The Story in Vignettes
Sucharita Sengupta
THE OXFORD ANTHOLOGY OF THE MODERN INDIAN CITY (TWO VOLUMES): THE CITY IN ITS PLENITUDE /MAKING AND UNMAKING THE CITY: POLITICS, CULTURE AND LIFE FORMS by Vinay Lal Oxford University Press, New Delhi, 2014, 382 pp., 950
July 2014, volume 38, No 7

Long before the city became trendy, there was the Indian city. It existed in our colourful and incredible mythology. It existed when the first of human civilization took root on the subcontinent. It was central to the multiple kingdoms that flourished from corner to corner in this vast land for centuries. Yet, when we gained Independence, our self-image as a country was one that was largely bucolic.

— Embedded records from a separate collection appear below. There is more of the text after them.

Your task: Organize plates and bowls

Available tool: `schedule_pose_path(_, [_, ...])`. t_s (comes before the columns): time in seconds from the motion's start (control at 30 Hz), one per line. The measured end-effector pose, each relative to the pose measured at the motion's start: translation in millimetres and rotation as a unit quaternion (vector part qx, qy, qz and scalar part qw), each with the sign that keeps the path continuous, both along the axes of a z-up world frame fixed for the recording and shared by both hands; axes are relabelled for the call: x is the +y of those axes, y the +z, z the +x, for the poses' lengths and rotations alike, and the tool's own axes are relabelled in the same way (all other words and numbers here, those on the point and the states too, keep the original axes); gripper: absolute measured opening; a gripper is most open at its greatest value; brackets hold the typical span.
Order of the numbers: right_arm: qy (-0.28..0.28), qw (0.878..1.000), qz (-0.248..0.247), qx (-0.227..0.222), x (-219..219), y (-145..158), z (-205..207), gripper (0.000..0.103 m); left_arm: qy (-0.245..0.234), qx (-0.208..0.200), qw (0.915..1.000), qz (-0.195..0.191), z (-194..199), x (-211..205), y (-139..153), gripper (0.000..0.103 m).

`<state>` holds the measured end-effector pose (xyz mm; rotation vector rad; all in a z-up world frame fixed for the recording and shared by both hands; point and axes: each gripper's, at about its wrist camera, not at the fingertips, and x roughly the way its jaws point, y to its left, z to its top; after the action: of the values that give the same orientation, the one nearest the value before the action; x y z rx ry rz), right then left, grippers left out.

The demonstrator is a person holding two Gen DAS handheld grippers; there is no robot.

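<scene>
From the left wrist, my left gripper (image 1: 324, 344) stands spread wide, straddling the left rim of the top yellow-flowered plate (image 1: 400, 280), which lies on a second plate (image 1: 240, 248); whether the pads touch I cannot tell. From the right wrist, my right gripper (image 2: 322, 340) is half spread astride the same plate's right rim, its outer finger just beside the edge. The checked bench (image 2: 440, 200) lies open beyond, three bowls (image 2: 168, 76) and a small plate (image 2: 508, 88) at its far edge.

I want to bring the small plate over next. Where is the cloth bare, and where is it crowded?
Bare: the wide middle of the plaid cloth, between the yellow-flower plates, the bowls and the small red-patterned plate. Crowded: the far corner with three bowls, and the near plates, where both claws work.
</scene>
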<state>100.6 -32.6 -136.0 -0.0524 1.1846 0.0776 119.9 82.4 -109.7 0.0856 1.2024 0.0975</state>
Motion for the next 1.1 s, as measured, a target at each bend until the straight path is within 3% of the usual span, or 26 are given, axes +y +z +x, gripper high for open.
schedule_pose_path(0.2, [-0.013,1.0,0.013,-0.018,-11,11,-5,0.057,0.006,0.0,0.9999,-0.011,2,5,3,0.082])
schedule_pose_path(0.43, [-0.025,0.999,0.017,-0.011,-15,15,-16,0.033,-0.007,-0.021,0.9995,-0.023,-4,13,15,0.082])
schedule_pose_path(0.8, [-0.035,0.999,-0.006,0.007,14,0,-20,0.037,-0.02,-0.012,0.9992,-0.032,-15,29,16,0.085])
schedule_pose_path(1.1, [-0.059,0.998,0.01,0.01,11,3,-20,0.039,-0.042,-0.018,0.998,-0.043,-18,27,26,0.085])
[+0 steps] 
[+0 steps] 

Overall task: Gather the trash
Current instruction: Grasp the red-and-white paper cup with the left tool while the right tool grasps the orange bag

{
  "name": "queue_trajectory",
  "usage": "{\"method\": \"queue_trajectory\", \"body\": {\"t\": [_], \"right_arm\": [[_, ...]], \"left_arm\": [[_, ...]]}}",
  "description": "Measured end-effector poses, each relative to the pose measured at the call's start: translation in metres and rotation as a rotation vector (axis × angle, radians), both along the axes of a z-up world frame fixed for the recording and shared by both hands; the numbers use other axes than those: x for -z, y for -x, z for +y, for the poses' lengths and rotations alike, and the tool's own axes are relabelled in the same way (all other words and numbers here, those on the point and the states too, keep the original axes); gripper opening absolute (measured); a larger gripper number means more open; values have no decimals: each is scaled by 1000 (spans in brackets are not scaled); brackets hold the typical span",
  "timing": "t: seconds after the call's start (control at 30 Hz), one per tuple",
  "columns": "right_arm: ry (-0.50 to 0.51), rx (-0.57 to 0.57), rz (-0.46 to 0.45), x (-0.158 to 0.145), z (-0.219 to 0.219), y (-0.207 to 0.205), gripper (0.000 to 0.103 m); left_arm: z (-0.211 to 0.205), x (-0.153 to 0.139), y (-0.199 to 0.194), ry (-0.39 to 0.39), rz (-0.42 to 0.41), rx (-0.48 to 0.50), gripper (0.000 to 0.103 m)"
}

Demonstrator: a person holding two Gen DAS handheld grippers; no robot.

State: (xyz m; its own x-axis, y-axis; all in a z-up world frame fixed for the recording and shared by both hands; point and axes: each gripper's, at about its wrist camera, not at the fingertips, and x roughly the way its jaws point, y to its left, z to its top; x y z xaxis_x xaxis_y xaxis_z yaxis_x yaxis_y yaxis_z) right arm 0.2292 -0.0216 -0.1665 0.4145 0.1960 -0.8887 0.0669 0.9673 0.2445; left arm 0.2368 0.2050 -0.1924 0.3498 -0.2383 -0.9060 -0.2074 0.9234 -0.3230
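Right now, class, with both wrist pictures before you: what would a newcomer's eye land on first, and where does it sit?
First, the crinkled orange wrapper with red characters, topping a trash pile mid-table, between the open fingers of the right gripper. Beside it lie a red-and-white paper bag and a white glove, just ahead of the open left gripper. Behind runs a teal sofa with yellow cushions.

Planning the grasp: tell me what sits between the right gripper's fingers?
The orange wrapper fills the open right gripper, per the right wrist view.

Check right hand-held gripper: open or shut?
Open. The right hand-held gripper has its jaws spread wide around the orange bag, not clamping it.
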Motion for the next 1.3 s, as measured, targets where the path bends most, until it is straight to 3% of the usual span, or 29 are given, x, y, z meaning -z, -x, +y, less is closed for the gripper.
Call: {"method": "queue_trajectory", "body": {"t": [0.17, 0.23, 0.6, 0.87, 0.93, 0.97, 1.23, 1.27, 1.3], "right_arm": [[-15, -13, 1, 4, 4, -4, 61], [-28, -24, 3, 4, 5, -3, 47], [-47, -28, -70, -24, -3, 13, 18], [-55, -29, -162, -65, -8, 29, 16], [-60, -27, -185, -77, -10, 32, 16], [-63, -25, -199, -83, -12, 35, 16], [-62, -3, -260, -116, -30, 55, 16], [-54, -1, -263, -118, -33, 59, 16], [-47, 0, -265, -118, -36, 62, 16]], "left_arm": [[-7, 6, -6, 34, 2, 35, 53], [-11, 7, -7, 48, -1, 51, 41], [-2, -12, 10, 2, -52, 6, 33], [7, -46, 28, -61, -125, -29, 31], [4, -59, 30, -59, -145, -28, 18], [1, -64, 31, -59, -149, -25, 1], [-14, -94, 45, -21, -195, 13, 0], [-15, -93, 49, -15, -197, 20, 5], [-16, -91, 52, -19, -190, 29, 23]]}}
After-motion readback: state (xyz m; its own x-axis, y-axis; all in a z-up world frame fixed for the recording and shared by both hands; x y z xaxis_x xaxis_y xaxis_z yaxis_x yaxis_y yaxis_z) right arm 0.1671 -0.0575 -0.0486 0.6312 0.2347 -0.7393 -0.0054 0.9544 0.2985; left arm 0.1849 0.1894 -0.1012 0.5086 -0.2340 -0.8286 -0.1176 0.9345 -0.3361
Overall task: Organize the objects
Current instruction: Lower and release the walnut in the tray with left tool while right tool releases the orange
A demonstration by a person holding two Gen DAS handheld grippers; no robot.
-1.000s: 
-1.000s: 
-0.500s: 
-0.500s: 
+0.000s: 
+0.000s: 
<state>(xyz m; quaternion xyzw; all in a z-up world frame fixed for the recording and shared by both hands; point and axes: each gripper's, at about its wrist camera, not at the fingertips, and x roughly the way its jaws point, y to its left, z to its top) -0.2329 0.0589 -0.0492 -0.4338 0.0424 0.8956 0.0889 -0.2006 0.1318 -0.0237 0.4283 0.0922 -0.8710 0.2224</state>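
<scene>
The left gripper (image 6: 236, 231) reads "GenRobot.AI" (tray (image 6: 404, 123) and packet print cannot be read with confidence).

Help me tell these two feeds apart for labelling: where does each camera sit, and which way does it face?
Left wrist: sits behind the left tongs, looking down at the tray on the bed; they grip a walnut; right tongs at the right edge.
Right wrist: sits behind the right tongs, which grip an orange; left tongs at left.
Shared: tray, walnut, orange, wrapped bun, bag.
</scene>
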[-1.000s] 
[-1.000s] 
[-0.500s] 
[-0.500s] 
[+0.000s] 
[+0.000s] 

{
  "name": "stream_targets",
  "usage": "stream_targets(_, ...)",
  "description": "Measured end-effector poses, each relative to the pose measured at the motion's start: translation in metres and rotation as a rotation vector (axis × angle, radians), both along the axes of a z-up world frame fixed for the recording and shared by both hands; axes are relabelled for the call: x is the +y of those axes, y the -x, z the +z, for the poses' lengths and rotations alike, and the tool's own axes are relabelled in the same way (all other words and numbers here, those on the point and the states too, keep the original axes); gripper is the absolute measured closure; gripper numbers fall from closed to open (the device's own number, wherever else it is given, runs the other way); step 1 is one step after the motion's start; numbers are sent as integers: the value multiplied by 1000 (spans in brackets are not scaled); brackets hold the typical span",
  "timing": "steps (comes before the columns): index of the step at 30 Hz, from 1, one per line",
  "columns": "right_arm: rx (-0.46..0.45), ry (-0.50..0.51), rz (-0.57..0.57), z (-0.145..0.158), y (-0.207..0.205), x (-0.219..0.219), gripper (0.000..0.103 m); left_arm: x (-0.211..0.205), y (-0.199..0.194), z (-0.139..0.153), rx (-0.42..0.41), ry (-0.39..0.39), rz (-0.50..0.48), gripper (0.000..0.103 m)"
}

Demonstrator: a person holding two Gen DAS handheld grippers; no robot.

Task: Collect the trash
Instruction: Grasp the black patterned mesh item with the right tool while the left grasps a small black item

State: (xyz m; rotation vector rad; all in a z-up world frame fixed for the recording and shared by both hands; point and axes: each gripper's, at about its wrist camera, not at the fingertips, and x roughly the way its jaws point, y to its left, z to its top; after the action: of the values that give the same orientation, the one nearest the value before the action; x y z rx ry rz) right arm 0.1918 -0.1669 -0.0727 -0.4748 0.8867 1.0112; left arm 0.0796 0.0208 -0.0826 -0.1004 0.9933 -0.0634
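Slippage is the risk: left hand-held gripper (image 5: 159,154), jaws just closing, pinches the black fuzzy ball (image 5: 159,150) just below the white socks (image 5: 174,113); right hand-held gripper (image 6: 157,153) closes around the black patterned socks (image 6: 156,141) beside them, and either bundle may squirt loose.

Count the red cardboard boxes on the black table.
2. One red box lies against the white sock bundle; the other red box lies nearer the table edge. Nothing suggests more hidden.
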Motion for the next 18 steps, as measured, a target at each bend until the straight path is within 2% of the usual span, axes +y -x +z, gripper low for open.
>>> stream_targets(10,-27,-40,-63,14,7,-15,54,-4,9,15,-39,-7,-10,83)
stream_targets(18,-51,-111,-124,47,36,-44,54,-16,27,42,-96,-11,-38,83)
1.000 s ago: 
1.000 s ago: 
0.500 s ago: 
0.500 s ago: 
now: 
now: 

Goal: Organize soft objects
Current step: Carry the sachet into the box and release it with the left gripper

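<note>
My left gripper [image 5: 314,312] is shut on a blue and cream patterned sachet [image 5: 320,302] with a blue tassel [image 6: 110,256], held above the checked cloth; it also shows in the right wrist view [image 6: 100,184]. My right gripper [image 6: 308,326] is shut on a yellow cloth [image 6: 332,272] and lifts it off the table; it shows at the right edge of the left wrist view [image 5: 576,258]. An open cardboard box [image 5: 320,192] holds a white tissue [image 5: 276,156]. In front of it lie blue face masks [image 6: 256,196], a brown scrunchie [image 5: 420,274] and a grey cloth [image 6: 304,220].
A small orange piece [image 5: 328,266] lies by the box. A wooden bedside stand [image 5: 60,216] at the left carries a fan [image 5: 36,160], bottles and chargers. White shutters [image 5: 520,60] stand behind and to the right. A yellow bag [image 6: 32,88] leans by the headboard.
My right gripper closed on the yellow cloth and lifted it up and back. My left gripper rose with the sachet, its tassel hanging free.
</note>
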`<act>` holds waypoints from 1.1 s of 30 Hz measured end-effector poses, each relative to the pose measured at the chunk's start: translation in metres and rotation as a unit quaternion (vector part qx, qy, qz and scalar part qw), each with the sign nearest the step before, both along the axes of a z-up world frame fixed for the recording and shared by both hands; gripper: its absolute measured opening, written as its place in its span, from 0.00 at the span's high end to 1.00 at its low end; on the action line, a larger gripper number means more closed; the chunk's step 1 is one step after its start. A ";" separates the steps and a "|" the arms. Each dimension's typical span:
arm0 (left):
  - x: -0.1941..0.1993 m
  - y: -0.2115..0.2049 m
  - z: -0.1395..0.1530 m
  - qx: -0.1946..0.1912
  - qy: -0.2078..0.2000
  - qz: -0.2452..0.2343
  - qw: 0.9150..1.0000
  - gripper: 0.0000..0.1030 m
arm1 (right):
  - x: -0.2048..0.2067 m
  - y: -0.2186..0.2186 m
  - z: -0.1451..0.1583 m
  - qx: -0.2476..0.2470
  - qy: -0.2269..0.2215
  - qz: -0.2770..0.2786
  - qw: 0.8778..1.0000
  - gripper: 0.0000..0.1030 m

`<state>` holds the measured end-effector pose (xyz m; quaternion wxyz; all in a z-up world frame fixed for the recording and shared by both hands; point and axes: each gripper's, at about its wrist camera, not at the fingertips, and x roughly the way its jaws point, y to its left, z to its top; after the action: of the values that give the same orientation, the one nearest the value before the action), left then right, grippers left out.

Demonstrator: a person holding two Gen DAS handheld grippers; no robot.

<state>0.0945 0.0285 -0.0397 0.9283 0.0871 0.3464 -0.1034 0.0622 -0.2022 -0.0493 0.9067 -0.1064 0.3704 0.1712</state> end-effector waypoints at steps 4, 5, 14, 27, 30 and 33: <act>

Perhaps, the take-over of existing cities or creation of new ones by the British, marking them out as centres of arrogant power, turned them into places of revulsion and fear? Or was it Gandhi’s distaste for what the city purportedly bore—modernity of the western sort—and his fantasies of village republics that etched the village as the desirable polar opposite in the minds of his admirers? In the midst of such idle speculations, the fact remains that the urbane was as much part of Indian spatiality and life as the rustic.